Aim of the exercise → Would you retype the whole listing exactly, leaving its pictures out?

*** Data provided ***

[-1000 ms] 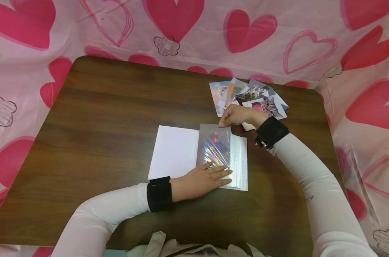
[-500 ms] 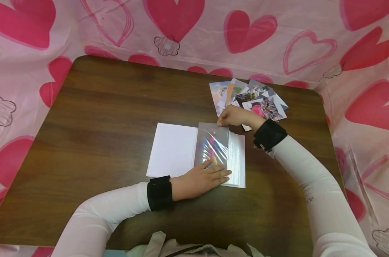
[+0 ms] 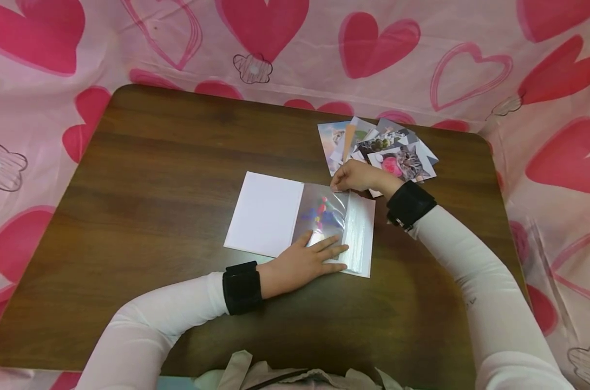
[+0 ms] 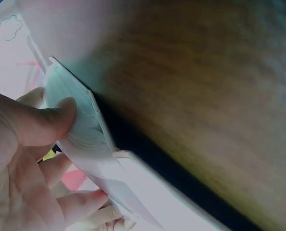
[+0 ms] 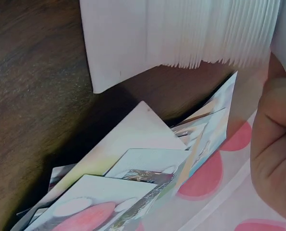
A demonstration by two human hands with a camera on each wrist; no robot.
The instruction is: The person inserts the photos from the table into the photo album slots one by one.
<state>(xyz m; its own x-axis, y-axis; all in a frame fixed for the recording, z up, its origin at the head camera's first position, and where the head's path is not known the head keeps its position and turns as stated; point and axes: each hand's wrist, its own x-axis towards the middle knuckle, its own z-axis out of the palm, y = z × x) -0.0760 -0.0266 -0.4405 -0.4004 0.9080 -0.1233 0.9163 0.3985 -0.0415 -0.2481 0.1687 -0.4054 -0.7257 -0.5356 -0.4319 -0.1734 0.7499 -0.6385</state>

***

Reply →
[-1000 ms] 
[-500 ms] 
[+0 ms] 
[+0 ms] 
[+0 ms] 
A demonstration by two human hands with a camera on each wrist; no robot.
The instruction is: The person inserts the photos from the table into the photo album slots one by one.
<state>(xyz m; its own x-axis, y-axis; all in a frame fixed for the recording, z up, its origin at the head camera's first position, and where the head's path is not known the head keeps its position and turns as stated; point and axes: each hand's wrist, its own x-axis towards the middle knuckle, its own z-axis out of the palm, y = z × x) -0.0760 -0.0266 -0.4405 -0.4004 0.9080 -0.1233 0.9163 0.3985 -0.0415 -0.2481 0.1687 -0.4054 -0.7257 -0.5356 -0.4319 -0.1734 0.7499 -0.6385</state>

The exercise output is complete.